### Directions for this task
Retype the listing exactly as it stands, and keep every image out.
▼▼▼
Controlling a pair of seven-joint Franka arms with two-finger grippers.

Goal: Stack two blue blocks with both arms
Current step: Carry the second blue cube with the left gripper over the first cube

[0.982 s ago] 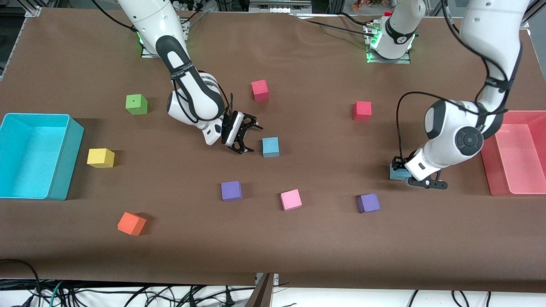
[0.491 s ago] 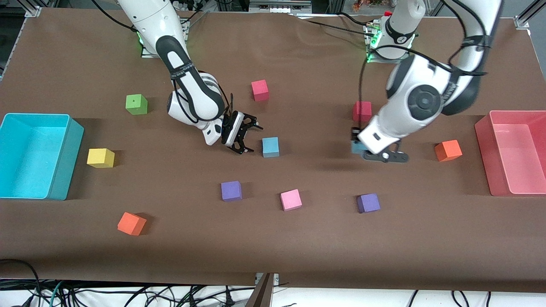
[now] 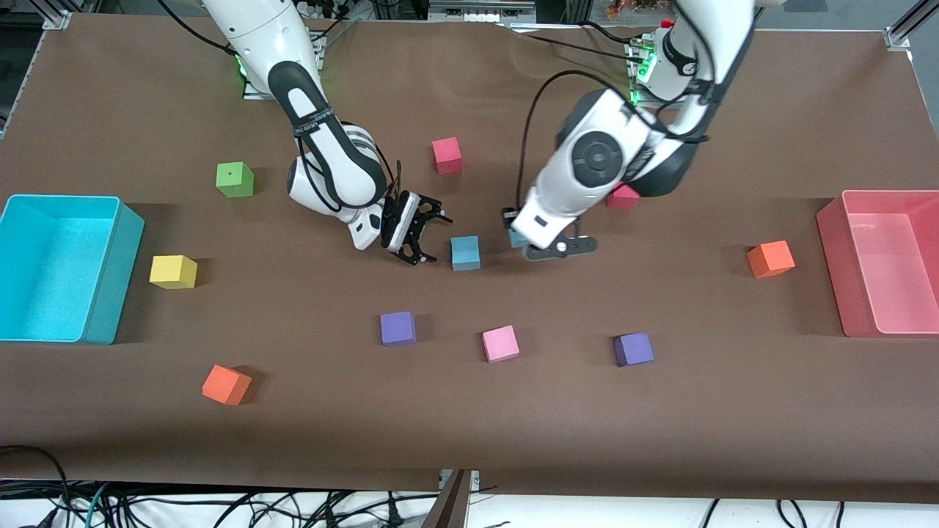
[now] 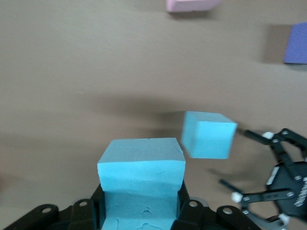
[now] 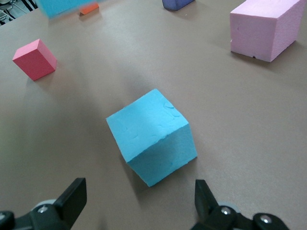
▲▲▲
### Solution
Controlling a pair of seven-joint Franka arms with two-finger grippers.

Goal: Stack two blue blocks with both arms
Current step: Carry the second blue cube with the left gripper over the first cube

[0.982 s ago] 
[0.491 s ago] 
[now] 
[now] 
[now] 

This output is complete as it stands.